Naive Bayes is called naive because the algorithm assumes that each input variable is independent. This is a strong assumption that does not match the real data. Nevertheless, this algorithm is very effective for a number of complex tasks such as spam classification or handwritten digit recognition.
K-nearest neighbors (KNN)
K-nearest neighbors are a very simple and very efficient algorithm. The KNN (K-nearest neighbors) model is represented by the entire training dataset. Pretty simple, right?
Prediction for a new point is done by looking up the K nearest neighbors in the data set and summing the output variable for those K instances.
The only question is how to determine the similarity between data instances. If all the features have the same scale (for example, centimeters), then the easiest way is to use the Euclidean distance, a number that can be calculated based on the differences with each input variable.
KNN may require a lot of memory to store all the data, but it will quickly make a prediction. The training data can also be updated to keep the predictions accurate over time.
Vector quantization networks (LVQ)
The disadvantage of KNN is that you need to store the entire training dataset. If KNN performed well, then it makes sense to try the LVQ (Learning vector quantization) algorithm, which is devoid of this drawback.
LVQ is a set of code vectors. They are chosen randomly at the beginning and, over a certain number of iterations, are adapted in such a way as to best generalize the entire data set. After training, these vectors can be used for prediction in the same way as it is done in KNN. The algorithm searches for the nearest neighbor (best-fit codevector) by calculating the distance between each code vector and the new data instance. The class (or number in the case of regression) is then returned as a prediction for the best-fit vector. The best result can be achieved if all the data is in the same range, for example from 0 to 1.

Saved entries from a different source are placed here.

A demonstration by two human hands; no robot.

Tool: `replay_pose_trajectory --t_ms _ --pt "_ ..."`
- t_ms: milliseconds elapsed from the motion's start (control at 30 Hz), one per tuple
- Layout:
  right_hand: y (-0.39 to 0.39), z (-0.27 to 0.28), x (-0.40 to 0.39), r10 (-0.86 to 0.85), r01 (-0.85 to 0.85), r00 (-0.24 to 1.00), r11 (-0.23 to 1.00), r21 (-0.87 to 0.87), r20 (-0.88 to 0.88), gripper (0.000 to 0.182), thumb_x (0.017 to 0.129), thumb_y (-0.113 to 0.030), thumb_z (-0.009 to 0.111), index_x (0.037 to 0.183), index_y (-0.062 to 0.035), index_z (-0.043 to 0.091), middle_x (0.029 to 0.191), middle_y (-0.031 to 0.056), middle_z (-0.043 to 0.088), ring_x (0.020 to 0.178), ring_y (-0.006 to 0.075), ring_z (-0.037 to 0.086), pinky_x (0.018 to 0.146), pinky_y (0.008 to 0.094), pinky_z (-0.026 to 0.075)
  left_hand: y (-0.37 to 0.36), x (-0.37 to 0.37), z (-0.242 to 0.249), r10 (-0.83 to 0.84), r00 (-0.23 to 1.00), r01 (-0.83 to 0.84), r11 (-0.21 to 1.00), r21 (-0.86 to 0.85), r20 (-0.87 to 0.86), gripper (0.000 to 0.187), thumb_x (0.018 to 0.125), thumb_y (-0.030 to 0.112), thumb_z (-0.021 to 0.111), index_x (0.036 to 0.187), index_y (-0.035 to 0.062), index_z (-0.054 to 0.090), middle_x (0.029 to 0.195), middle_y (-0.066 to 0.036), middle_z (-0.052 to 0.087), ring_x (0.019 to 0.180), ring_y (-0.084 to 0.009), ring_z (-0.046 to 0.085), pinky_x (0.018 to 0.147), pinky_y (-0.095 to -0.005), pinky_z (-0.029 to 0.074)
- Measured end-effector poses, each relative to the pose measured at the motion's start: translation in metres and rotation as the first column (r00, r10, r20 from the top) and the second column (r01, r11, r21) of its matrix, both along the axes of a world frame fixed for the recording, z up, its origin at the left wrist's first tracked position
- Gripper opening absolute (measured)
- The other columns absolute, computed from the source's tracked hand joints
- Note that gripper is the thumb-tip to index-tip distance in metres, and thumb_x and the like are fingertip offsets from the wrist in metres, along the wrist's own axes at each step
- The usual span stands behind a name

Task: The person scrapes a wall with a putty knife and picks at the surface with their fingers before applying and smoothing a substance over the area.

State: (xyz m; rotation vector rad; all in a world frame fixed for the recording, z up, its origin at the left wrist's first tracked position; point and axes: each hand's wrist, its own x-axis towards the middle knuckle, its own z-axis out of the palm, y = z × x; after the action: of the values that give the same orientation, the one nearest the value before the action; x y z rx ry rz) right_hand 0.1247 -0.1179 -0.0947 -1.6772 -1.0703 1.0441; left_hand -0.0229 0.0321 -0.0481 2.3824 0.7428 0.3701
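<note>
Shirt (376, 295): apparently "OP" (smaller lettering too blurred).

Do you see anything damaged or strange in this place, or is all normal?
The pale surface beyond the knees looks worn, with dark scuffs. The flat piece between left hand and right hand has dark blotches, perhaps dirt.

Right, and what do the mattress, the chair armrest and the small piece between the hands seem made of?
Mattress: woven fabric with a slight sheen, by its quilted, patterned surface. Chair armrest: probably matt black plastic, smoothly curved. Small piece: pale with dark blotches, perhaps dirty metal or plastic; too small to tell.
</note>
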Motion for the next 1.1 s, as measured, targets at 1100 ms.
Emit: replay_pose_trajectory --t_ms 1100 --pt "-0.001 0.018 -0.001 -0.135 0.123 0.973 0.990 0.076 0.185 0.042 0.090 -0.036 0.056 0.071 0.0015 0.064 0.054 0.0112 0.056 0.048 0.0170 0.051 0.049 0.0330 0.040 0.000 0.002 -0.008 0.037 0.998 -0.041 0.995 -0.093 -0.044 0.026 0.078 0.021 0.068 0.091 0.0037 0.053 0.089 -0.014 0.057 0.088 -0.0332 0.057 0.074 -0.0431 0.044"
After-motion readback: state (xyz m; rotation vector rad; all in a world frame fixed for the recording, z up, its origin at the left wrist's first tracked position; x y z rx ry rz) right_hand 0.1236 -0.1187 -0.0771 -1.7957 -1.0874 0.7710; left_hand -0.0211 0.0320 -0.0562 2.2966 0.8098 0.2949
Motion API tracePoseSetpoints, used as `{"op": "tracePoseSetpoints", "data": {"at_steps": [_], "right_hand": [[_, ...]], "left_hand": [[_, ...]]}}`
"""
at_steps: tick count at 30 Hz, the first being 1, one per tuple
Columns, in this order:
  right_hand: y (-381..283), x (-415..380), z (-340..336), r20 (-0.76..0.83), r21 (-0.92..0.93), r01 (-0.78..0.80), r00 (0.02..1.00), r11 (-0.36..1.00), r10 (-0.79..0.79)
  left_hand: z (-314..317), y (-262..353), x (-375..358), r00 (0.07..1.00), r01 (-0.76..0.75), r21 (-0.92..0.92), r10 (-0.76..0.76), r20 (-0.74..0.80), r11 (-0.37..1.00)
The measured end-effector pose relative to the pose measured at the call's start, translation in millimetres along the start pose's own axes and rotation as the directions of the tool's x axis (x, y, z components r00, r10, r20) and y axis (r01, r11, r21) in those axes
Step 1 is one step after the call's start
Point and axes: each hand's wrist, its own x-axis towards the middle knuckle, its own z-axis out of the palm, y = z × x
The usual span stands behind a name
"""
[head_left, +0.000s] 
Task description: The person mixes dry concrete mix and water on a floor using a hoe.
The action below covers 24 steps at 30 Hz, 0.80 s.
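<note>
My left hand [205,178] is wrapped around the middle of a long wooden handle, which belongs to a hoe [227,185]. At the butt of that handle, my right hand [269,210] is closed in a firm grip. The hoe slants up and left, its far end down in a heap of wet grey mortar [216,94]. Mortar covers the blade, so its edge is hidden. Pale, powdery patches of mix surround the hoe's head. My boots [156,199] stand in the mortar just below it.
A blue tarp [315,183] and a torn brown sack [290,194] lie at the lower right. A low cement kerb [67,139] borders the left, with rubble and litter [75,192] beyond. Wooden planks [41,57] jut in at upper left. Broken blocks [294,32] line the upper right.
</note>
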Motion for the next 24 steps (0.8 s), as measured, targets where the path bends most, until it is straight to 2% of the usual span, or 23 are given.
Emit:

When beginners see all the variety of algorithms, they ask the standard question: “Which one should I use?” The answer to this question depends on many factors:
- Size, quality, and nature of data;
- available computing time;
- The urgent of the task;
- What do you want to do with the data.
Even an experienced data scientist won’t tell you which algorithm will work best before trying several options. There are many other machine learning algorithms, but the ones above are the most popular. If you are just getting started with machine learning, then they are a good starting point.